Activity → Look through the data that follows and copy each line with the string "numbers".

Records for this task →
•••••

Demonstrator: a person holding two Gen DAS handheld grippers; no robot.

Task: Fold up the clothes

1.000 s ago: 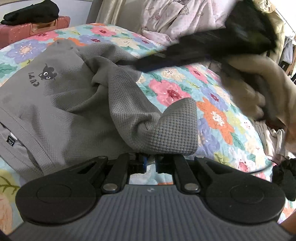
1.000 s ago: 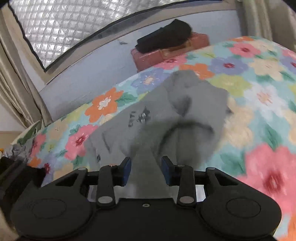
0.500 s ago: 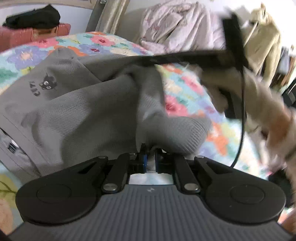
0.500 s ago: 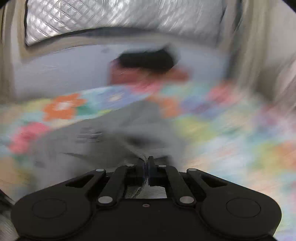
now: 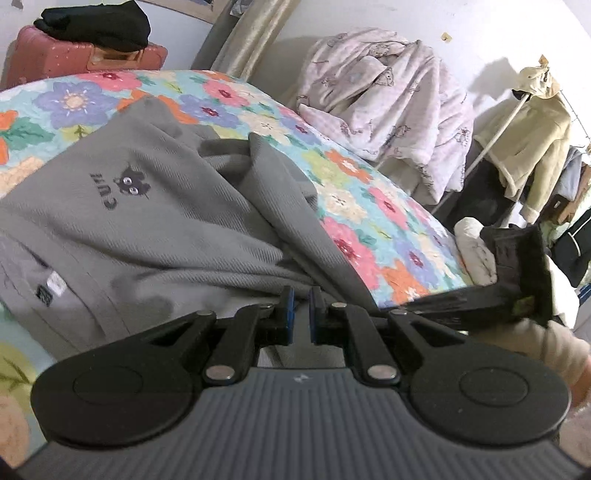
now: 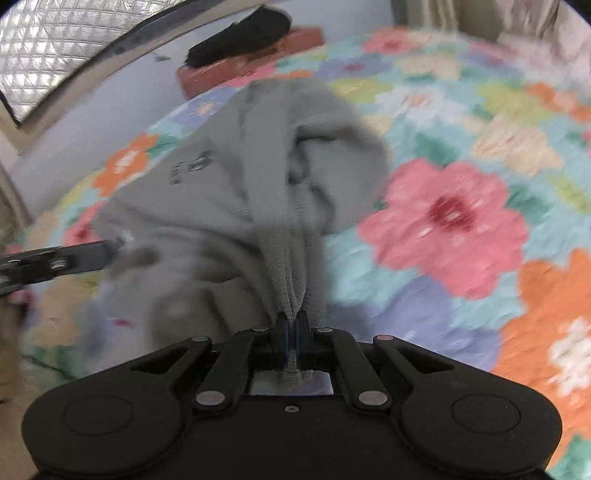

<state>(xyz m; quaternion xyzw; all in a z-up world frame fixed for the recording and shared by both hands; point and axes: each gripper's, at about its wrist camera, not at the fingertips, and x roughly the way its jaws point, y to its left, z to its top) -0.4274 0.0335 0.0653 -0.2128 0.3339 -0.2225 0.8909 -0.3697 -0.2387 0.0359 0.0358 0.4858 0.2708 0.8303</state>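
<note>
- Right gripper (image 6: pixel 294 328): matte black linkage arms with round rivets and blue pads; the jaws are seen pressed together on a narrow pleat of grey cloth, a tuft of which is pushed through behind the pads.
- Left gripper (image 5: pixel 300 310): same black build, above a ribbed grey body; the blue-edged jaws are drawn nearly together, and grey fabric is bunched at their tips. The pinch point itself is hidden by the fingers, but the cloth is pulled taut towards it.
- Grey sweatshirt (image 5: pixel 147 206): waffle-knit, soft and heavily creased; it is spread across the bed directly ahead of both grippers, with its near edges gathered up into them. A small black cat motif with dark lettering (image 5: pixel 123 186) is printed on the chest. A white label (image 5: pixel 55 282) is seen at the inner neckline, text too small to read.
- Floral bedspread (image 5: pixel 369 206): quilted, with pink, orange, purple and cream flowers on pale blue; it is largely blurred in the right wrist view.
- Right-hand device as seen from the left wrist view (image 5: pixel 517 273): a dark blurred block at the bed's edge, held by a hand in a cream sleeve (image 5: pixel 554 343); cut off at the frame.
- Pink suitcase (image 5: pixel 74 55): hard-shelled, beyond the bed, with a black folded garment (image 5: pixel 96 24) laid on top.
- Pale pink fleece robe (image 5: pixel 388 99): draped in a heap against the wall.
- Cream jacket (image 5: pixel 532 136): hung on a rack; items beyond it are not made out.
- Quilted silver window cover (image 6: pixel 55 40): diamond-stitched, partly cropped.
</note>
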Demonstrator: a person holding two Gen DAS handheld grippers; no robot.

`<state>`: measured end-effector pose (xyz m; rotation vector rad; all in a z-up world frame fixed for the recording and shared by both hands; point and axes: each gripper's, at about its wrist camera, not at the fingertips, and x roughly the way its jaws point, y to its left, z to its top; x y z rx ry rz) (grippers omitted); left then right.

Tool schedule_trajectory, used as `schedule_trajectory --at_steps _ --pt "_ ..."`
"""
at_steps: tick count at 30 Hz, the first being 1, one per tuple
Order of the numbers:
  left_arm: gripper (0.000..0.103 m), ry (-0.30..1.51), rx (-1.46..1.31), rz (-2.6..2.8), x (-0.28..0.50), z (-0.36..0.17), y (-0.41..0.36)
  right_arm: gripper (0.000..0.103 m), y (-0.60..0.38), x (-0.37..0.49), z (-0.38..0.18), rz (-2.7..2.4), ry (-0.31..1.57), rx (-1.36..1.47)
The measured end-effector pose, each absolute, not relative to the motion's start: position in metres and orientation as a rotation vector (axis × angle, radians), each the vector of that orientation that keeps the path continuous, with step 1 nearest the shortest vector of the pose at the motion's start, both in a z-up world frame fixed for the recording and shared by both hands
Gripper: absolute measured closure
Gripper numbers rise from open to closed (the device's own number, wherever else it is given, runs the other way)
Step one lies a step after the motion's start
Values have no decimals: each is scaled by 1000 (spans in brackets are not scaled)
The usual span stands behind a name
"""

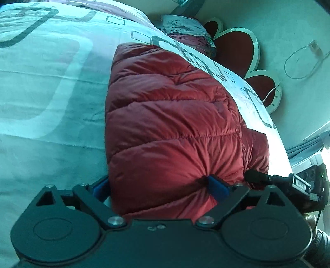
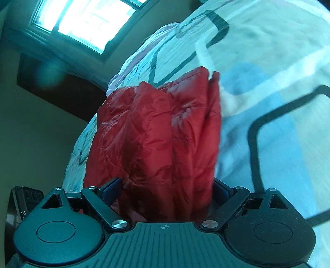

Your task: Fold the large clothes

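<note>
A red quilted down jacket (image 1: 169, 107) lies on a bed with a pale patterned cover (image 1: 45, 82). My left gripper (image 1: 158, 185) is shut on the jacket's near edge, its blue pads (image 1: 218, 187) pinching the puffy fabric between them. In the right wrist view the same jacket (image 2: 160, 132) bunches up between my right gripper's (image 2: 167, 189) blue pads (image 2: 112, 188), which are shut on it. The right gripper also shows at the right edge of the left wrist view (image 1: 288, 181).
Folded grey and maroon clothes (image 1: 185, 31) sit at the bed's far end. A red flower-shaped mat (image 1: 237, 49) and a white cable (image 1: 301, 61) lie on the floor right of the bed. A window (image 2: 86, 18) and dark furniture (image 2: 61, 82) stand beyond the bed.
</note>
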<state>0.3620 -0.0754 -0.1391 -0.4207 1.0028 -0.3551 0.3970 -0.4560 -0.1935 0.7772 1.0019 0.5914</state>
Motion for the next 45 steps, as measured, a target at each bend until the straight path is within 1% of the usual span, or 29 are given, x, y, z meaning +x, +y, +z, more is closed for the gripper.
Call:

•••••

Answer to this task →
Order of the numbers:
Gripper numbers rise from open to closed (the device's own number, wherever else it is given, runs the other way)

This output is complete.